Although most people are sexually active, it is surprising how little some people seem to know about sex. In particular, there are a multitude of myths and misconceptions about the topic of sexually transmitted infections (STIs). Below, we will review six of the most persistent false beliefs about STIs.
MYTH #1: You can avoid STIs by having oral sex instead of vaginal or anal intercourse. Do not believe this one for a second! Almost all STIs at least have the potential to be transmitted and contracted through oral sex. For instance, many people fail to realize that they can get chlamydia and gonorrhea infections of the throat. Likewise, a large number of people seemingly have no idea that “cold sores” and “fever blisters” are actually caused by the herpes virus, which means that if someone with this infection performs oral sex on you (particularly when they are experiencing on outbreak), they can potentially give you a case of genital herpes. Oh, and it is important to note that “public lice” are not just for the pubic area. In fact, they will seize the opportunity to live in your moustache or beard if given the chance. In short, oral sex is not the "safe" and "risk free" activity that so many people seem to think it is, so it would be wise to start thinking of oral sex as sex and use protection, especially if you have a new partner or multiple partners.

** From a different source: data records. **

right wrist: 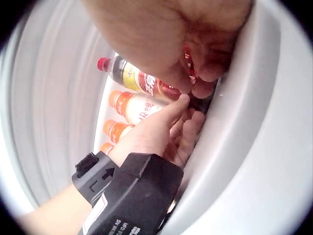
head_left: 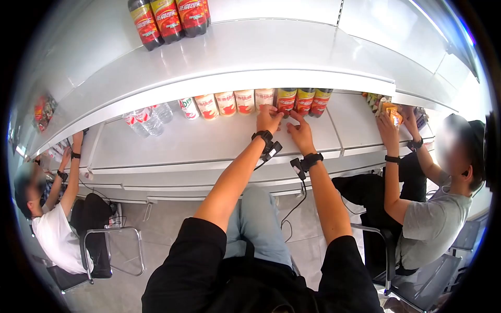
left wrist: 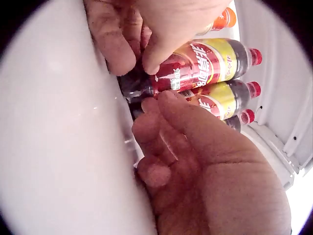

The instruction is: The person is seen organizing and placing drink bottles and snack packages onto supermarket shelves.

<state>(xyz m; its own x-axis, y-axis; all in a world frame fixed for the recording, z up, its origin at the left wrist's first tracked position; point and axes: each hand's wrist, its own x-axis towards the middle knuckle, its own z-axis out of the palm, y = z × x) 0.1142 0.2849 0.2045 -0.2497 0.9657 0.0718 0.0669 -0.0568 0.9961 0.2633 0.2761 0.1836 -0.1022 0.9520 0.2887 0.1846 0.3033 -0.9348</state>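
Note:
Three cola bottles with red-and-yellow labels stand side by side beneath the upper shelf. My left hand (head_left: 269, 120) (left wrist: 171, 22) touches the lower front of the leftmost cola bottle (head_left: 286, 100) (left wrist: 183, 71) (right wrist: 154, 85), with thumb and fingertips near its base. Close on the right, my right hand (head_left: 301, 133) (left wrist: 215, 171) (right wrist: 161, 34) has its fingertips by the base of the same bottle, fingers bent loosely. The middle cola bottle (head_left: 305, 99) (left wrist: 220, 98) stands just behind those fingertips in the left wrist view. Exact contact of some fingers is hidden.
Several pale orange-capped bottles (head_left: 226, 104) (right wrist: 142, 108) stand left of the cola, then clear water bottles (head_left: 148, 122). Overhead, the upper shelf's edge (head_left: 235, 78) holds more cola bottles (head_left: 168, 21). People sit at both sides; the right one handles orange packets (head_left: 392, 115).

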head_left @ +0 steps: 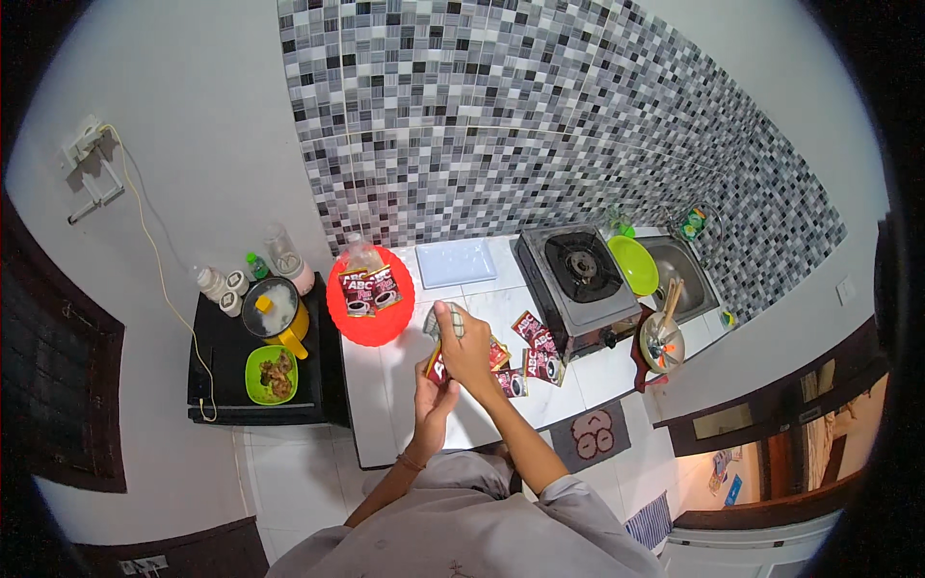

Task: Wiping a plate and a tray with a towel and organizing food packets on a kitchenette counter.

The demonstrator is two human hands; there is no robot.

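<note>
Over the white tiled counter (393, 385), my two hands meet in front of my body. My left hand (431, 416) is closed on a red coffee sachet (436, 368), keeping it upright. Bunched in my right hand (465, 358) is a checked cloth (446, 319), which sits at the sachet's upper end; whether they touch is hidden by the fingers. To the left, a red round plate (374, 333) bears several dark red coffee sachets (370, 291). More coffee sachets (543, 367) lie loose on the counter, right of my hands. A red and yellow sachet (498, 354) shows partly behind my right hand.
A pale tray (457, 264) lies near the tiled wall. To the right are a gas stove (586, 306), green plate (632, 266), sink (696, 301) and utensil pot (663, 353). A black cabinet (220, 337) at left carries a yellow pot (289, 333), green bowl (253, 385) and bottles.
</note>
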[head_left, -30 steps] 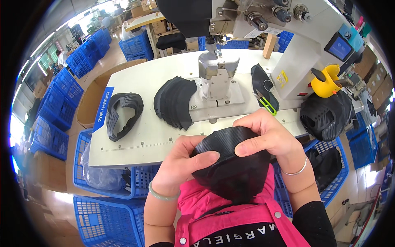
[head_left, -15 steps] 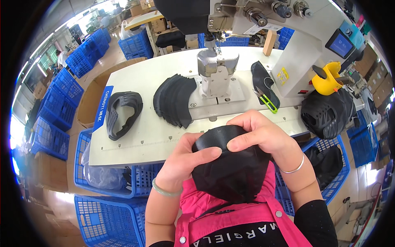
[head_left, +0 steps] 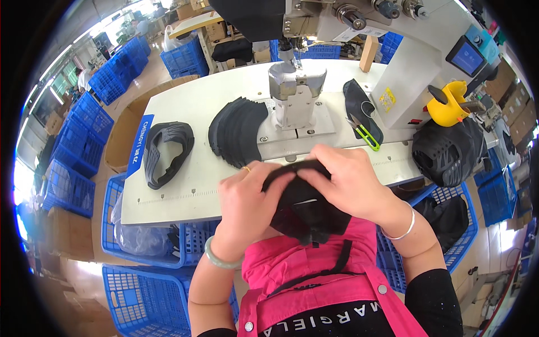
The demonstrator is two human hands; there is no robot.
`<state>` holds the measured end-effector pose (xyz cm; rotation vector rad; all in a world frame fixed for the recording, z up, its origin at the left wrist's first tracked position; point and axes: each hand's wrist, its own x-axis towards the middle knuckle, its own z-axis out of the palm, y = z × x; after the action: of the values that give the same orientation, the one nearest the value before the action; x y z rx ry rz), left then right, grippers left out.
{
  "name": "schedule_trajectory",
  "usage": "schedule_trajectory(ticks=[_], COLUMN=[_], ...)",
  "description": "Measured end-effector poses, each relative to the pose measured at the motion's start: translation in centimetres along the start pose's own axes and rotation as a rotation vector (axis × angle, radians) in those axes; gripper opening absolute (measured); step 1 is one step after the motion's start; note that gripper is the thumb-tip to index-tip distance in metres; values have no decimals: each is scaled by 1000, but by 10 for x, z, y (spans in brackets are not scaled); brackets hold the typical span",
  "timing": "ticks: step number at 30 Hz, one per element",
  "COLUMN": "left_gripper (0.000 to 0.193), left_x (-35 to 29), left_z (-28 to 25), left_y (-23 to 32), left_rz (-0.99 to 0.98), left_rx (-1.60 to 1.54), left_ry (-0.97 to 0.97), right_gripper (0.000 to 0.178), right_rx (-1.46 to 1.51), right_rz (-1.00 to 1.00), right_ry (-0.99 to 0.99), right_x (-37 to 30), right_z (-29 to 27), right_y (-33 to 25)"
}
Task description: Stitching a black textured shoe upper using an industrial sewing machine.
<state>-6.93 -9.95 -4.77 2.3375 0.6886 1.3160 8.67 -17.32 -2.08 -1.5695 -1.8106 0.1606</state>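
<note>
Between my two hands, in front of the table edge, is a black fabric shoe upper [head_left: 310,216]. My left hand [head_left: 245,197] grips its upper left edge, and my right hand [head_left: 349,182] grips its upper right edge. Both thumbs lie close together near the top rim, with the fingers behind it, mostly hidden. The lower part of the upper hangs toward the pink apron [head_left: 314,258]. Beyond my hands stands the post of a sewing machine [head_left: 295,104]. Left of the post lies a fanned stack of curved black pieces [head_left: 238,132].
Farther left on the white table [head_left: 185,106] sits a grey-black looped shoe piece [head_left: 168,154]. Green-handled snips [head_left: 368,136] lie on a black piece right of the post. A yellow container [head_left: 447,105] and a black upper [head_left: 449,151] are at right. Blue crates [head_left: 146,303] stand below.
The upper has risen slightly and tilted, so its textured top face no longer shows. My thumbs have moved up to its rim and closer together.
</note>
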Motion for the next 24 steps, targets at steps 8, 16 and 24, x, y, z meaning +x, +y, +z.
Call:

MYTH #2: You can tell if someone has an STI by looking at them and/or inspecting their genitals. Actually, someone with an STI can look perfectly healthy and there may be nothing out of the ordinary with their genitals. The harsh reality of some STIs (such as HPV, HIV, and chlamydia) is that they often cause few to no symptoms initially, yet are still highly contagious.
MYTH #3: You cannot get the same STI twice. Just because you have had gonorrhea once does not mean you will be inoculated against it or any other STIs in the future. In fact, you can get the same STI from the same partner over and over unless both of you get tested and treated for it.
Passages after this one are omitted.